Clifford's story

Included in the Commission on the Future of Health and Social Care in England's call for evidence, Clifford's story illustrates how the current divide between health and social care affects people's lives. See how Clifford's story would change if the commission's recommendations were implemented:

Clifford's experience under the current system

Clifford is 77, very physically fit but has no cognitive understanding. He can be very difficult. After a very distressing emergency admission on to a mental health assessment unit, it was decided that he couldn’t go back home with Mum. Dad was assessed for NHS Continuing Healthcare [CHC] funding – full funding by the NHS. This was declined.

His needs are complex and there were no care homes in my parents’ area which could meet all of Dad’s assessed needs for the amount that the local authority was willing to pay. The only home that agreed to take him was 22 miles away from Mum. In order to get there, my 73-year-old mother would have had to spend 2 hours on a bus, each way, changing 3 times on each journey.
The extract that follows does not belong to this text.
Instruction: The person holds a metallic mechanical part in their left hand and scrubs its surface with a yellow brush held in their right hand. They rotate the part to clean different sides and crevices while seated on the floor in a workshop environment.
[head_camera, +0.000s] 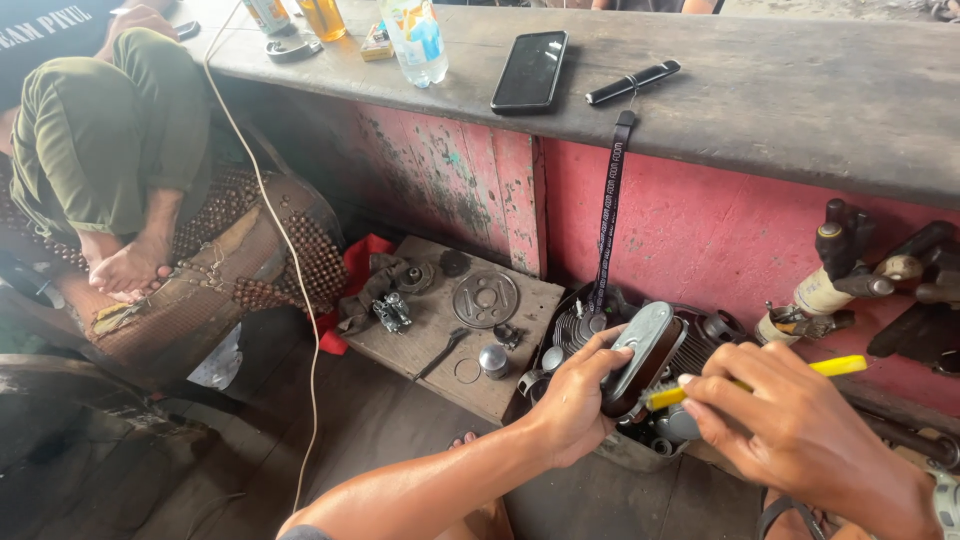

By attempting to place Dad further and further away from family and friends simply due to cost, his assessed need for family contact was not being met. I made a formal complaint to the county council’s head of consumer relations, and also to the head of legal services. Dad was reassessed for CHC and was granted it. We were obviously pleased with this result… but we couldn’t understand why, only six weeks earlier, he didn’t even meet the basic criteria.
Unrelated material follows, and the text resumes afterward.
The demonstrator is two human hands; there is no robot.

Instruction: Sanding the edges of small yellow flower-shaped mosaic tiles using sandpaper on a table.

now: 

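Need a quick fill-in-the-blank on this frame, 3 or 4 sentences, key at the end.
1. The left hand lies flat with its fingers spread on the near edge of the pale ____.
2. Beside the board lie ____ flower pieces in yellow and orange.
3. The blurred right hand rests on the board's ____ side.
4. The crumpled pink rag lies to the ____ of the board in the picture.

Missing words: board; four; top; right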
Dad was subsequently placed in a home 4 miles away from where he has lived for 50 years, and where family and friends can visit him easily; he is visited around 4 to 5 times a week. I know that if I hadn’t fought this, Dad would now be in a home 22 miles away from family and friends, with perhaps visits once a week.

I could see the same situation happening to others on Dad’s ward, and I was appalled by the whole system and the way in which Dad was let down by his care co-ordination team.

But since the interim report was written there has been a further twist. In August last year his CHC funding was removed – as his behaviour was less aggressive, apparently making his care not as difficult – or in the jargon ‘was not of an intensity and complexity to require CHC funding’. But he still needed a very high level of care – he was doubly incontinent, had to have all needs anticipated, was totally immobile, had bed sores and needed 24-hour nursing and care. We began our appeal in September and now await the outcome of the hearing held in July. This has created fresh worries about being forced to move him to a different care home that would cost less than his current one – or having to pay a ‘top-up’ fee to keep him where he is. So far no other home is willing to take him because his needs are so high. Most of Dad’s pension is now going towards his care home fees, along with a local authority contribution.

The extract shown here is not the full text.